■ **Work request**: Exactly as written, transcribe the data that follows.

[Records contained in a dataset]
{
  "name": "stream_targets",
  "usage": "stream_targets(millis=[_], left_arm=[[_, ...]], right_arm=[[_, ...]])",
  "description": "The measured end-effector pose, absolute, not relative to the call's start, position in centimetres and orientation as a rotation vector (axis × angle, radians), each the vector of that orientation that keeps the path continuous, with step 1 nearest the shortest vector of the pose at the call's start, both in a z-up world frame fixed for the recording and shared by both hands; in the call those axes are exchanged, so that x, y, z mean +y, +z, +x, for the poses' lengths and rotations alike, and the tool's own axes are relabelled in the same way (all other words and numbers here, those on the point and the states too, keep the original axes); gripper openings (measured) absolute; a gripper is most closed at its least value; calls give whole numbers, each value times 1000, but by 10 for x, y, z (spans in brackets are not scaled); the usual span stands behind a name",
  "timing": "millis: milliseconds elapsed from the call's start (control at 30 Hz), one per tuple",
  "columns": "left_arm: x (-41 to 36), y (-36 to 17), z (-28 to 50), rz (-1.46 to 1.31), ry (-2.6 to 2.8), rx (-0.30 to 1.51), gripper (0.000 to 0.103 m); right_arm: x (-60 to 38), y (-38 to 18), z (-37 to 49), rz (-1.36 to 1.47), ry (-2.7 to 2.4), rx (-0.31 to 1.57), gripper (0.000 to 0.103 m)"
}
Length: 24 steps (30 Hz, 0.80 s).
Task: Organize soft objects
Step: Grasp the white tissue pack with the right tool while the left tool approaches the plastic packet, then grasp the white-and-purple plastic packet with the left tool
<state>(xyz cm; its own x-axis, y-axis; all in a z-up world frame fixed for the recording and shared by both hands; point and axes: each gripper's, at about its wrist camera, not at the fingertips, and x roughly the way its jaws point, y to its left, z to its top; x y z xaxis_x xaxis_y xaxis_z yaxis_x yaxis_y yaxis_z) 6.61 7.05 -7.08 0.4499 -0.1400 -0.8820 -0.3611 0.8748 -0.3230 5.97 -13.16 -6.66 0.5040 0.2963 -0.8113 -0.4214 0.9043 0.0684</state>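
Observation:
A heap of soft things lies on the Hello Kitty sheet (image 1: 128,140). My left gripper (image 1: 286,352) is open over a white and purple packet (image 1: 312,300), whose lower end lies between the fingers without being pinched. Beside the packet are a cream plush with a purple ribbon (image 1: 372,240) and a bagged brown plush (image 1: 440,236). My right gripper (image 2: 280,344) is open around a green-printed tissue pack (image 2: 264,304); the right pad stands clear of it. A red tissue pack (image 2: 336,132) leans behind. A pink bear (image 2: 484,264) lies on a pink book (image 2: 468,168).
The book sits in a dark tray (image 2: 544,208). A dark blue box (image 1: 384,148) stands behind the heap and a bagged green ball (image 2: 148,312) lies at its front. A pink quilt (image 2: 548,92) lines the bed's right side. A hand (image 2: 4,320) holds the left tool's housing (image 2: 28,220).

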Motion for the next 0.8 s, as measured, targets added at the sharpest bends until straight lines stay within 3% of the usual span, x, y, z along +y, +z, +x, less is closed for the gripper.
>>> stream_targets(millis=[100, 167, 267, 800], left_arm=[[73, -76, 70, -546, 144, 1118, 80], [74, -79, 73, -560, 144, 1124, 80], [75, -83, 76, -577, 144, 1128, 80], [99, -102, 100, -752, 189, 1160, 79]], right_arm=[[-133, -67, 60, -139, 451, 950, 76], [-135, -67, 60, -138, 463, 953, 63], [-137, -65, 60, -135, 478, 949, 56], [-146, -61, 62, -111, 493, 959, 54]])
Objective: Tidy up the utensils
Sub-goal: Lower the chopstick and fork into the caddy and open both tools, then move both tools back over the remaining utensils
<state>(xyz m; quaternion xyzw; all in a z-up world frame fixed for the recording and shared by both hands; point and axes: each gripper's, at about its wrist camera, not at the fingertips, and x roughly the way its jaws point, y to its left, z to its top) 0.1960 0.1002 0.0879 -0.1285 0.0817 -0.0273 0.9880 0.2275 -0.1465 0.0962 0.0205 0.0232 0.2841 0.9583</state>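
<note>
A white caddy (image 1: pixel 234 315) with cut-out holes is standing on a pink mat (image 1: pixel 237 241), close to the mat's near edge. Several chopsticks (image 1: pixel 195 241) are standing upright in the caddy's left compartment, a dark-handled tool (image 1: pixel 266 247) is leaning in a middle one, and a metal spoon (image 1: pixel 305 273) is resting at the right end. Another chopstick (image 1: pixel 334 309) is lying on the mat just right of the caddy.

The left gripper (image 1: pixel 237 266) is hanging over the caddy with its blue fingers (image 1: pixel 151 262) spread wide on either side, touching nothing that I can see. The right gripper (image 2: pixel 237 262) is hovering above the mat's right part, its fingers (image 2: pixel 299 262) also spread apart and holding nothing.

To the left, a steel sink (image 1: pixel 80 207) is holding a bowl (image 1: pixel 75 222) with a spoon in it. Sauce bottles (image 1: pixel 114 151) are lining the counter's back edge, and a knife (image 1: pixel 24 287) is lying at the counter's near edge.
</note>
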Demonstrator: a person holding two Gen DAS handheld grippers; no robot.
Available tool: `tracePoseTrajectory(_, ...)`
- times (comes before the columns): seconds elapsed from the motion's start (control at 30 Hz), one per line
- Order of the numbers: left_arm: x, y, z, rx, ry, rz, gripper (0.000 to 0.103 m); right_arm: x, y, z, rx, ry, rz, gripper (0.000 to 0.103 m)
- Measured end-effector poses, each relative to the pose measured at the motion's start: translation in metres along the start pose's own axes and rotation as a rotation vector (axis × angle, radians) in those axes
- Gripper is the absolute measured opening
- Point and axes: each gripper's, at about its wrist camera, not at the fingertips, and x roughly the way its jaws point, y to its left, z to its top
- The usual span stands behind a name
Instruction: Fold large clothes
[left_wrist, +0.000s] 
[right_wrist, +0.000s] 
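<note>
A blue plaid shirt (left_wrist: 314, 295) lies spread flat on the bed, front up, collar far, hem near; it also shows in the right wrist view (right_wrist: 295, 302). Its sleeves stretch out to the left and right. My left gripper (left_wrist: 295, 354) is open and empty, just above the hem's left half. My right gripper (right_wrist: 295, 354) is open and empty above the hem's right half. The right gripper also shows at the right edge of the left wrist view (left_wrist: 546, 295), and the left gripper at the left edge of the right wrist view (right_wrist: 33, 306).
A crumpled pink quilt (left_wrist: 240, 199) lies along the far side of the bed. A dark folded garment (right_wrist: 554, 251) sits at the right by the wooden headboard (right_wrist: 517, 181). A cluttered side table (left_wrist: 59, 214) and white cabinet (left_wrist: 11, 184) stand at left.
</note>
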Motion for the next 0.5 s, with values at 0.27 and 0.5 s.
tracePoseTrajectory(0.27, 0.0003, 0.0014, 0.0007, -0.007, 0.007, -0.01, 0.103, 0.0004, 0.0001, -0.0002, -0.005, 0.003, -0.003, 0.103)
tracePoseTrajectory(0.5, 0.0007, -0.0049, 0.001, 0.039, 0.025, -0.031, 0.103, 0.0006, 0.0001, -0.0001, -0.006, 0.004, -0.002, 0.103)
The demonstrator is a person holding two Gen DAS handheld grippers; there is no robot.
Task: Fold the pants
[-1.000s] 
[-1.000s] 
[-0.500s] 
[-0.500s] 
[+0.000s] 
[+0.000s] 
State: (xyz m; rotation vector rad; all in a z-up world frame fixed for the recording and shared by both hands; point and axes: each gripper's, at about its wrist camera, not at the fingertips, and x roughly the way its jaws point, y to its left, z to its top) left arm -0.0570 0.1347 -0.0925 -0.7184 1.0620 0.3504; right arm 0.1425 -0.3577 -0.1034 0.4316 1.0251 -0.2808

■ **The completed task**:
{
  "name": "stream_targets",
  "usage": "stream_targets(millis=[_], left_arm=[[_, ...]], right_arm=[[_, ...]])",
  "description": "The measured end-effector pose, absolute, not relative to the call's start, position in centimetres and orientation as a rotation vector (axis × angle, radians), each the vector of that orientation that keeps the path continuous, with step 1 nearest the shortest vector of the pose at the call's start, both in a z-up world frame fixed for the recording and shared by both hands; in the call those axes are exchanged, so that x, y, z mean +y, +z, +x, for the poses' lengths and rotations alike, and the tool's own axes are relabelled in the same way (all other words and numbers here, those on the point and the states too, keep the original axes); gripper openings (measured) absolute; a gripper is most closed at its least value; calls give whole numbers, each value times 1000, but by 10 for x, y, z (spans in brackets are not scaled); the usual span stands behind a name",
  "timing": "millis: milliseconds elapsed from the call's start (control at 30 Hz), one per tuple",
  "columns": "left_arm: x (-41 to 36), y (-36 to 17), z (-28 to 50), rz (-1.46 to 1.31), ry (-2.6 to 2.8), rx (-0.30 to 1.51), gripper (0.000 to 0.103 m); right_arm: x (-60 to 38), y (-38 to 18), z (-37 to 49), rz (-1.36 to 1.47), ry (-2.7 to 2.4), rx (-0.31 to 1.57), gripper (0.000 to 0.103 m)"
}
Length: 24 steps (30 Hz, 0.80 s).
Task: Organize soft objects
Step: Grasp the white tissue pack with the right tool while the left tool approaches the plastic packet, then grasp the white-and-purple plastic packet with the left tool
<state>(xyz cm; its own x-axis, y-axis; all in a z-up world frame fixed for the recording and shared by both hands; point and axes: each gripper's, at about its wrist camera, not at the fingertips, and x roughly the way its jaws point, y to its left, z to its top; x y z xaxis_x xaxis_y xaxis_z yaxis_x yaxis_y yaxis_z) 6.61 7.05 -7.08 0.4499 -0.1400 -0.8820 -0.3611 0.8748 -0.3230 5.97 -13.16 -6.66 0.5040 0.2963 -0.8113 -0.4214 0.9043 0.0684</state>
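Observation:
A heap of soft things lies on the Hello Kitty sheet (image 1: 128,140). My left gripper (image 1: 286,352) is open over a white and purple packet (image 1: 312,300), whose lower end lies between the fingers without being pinched. Beside the packet are a cream plush with a purple ribbon (image 1: 372,240) and a bagged brown plush (image 1: 440,236). My right gripper (image 2: 280,344) is open around a green-printed tissue pack (image 2: 264,304); the right pad stands clear of it. A red tissue pack (image 2: 336,132) leans behind. A pink bear (image 2: 484,264) lies on a pink book (image 2: 468,168).
The book sits in a dark tray (image 2: 544,208). A dark blue box (image 1: 384,148) stands behind the heap and a bagged green ball (image 2: 148,312) lies at its front. A pink quilt (image 2: 548,92) lines the bed's right side. A hand (image 2: 4,320) holds the left tool's housing (image 2: 28,220).
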
Motion for the next 0.8 s, as measured, targets added at the sharpest bends until straight lines stay within 3% of the usual span, x, y, z along +y, +z, +x, less is closed for the gripper.
>>> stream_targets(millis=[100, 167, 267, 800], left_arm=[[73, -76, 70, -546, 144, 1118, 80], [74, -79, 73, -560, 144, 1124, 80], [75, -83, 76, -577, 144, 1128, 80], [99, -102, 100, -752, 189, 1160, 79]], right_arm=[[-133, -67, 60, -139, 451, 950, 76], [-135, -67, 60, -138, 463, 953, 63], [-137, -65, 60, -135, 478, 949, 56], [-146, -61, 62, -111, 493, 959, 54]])
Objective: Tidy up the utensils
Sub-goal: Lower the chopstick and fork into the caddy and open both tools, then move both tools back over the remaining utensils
<state>(xyz m; quaternion xyzw; all in a z-up world frame fixed for the recording and shared by both hands; point and axes: each gripper's, at about its wrist camera, not at the fingertips, and x roughly the way its jaws point, y to its left, z to its top) 0.1960 0.1002 0.0879 -0.1285 0.0817 -0.0273 0.9880 0.2275 -0.1465 0.0962 0.0205 0.0232 0.2841 0.9583</state>
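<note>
A white caddy (image 1: pixel 234 315) with cut-out holes is standing on a pink mat (image 1: pixel 237 241), close to the mat's near edge. Several chopsticks (image 1: pixel 195 241) are standing upright in the caddy's left compartment, a dark-handled tool (image 1: pixel 266 247) is leaning in a middle one, and a metal spoon (image 1: pixel 305 273) is resting at the right end. Another chopstick (image 1: pixel 334 309) is lying on the mat just right of the caddy.

The left gripper (image 1: pixel 237 266) is hanging over the caddy with its blue fingers (image 1: pixel 151 262) spread wide on either side, touching nothing that I can see. The right gripper (image 2: pixel 237 262) is hovering above the mat's right part, its fingers (image 2: pixel 299 262) also spread apart and holding nothing.

To the left, a steel sink (image 1: pixel 80 207) is holding a bowl (image 1: pixel 75 222) with a spoon in it. Sauce bottles (image 1: pixel 114 151) are lining the counter's back edge, and a knife (image 1: pixel 24 287) is lying at the counter's near edge.
</note>
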Demonstrator: a person holding two Gen DAS handheld grippers; no robot.
Available tool: `tracePoseTrajectory(_, ...)`
- times (comes before the columns): seconds elapsed from the motion's start (control at 30 Hz), one per line
- Order of the numbers: left_arm: x, y, z, rx, ry, rz, gripper (0.000 to 0.103 m); right_arm: x, y, z, rx, ry, rz, gripper (0.000 to 0.103 m)
- Measured end-effector poses, each relative to the pose measured at the motion's start: translation in metres along the start pose's own axes and rotation as a rotation vector (axis × angle, radians) in those axes
- Gripper is the absolute measured opening
- Point and axes: each gripper's, at about its wrist camera, not at the fingertips, and x roughly the way its jaws point, y to its left, z to its top
- The usual span stands behind a name
Instruction: Fold large clothes
[left_wrist, +0.000s] 
[right_wrist, +0.000s] 
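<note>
A blue plaid shirt (left_wrist: 314, 295) lies spread flat on the bed, front up, collar far, hem near; it also shows in the right wrist view (right_wrist: 295, 302). Its sleeves stretch out to the left and right. My left gripper (left_wrist: 295, 354) is open and empty, just above the hem's left half. My right gripper (right_wrist: 295, 354) is open and empty above the hem's right half. The right gripper also shows at the right edge of the left wrist view (left_wrist: 546, 295), and the left gripper at the left edge of the right wrist view (right_wrist: 33, 306).
A crumpled pink quilt (left_wrist: 240, 199) lies along the far side of the bed. A dark folded garment (right_wrist: 554, 251) sits at the right by the wooden headboard (right_wrist: 517, 181). A cluttered side table (left_wrist: 59, 214) and white cabinet (left_wrist: 11, 184) stand at left.
</note>
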Motion for the next 0.5 s, with values at 0.27 and 0.5 s.
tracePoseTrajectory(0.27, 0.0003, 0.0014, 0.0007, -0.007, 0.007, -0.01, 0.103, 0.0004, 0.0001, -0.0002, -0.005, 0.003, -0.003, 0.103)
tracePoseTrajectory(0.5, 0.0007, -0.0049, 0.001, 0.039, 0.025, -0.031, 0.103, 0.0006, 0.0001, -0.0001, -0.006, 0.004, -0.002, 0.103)
The demonstrator is a person holding two Gen DAS handheld grippers; there is no robot.
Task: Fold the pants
[-1.000s] 
[-1.000s] 
[-0.500s] 
[-0.500s] 
[+0.000s] 
[+0.000s] 
State: (xyz m; rotation vector rad; all in a z-up world frame fixed for the recording and shared by both hands; point and axes: each gripper's, at about its wrist camera, not at the fingertips, and x roughly the way its jaws point, y to its left, z to its top) left arm -0.0570 0.1347 -0.0925 -0.7184 1.0620 0.3504; right arm 0.1425 -0.3577 -0.1034 0.4316 1.0251 -0.2808

Nothing further belongs to this answer.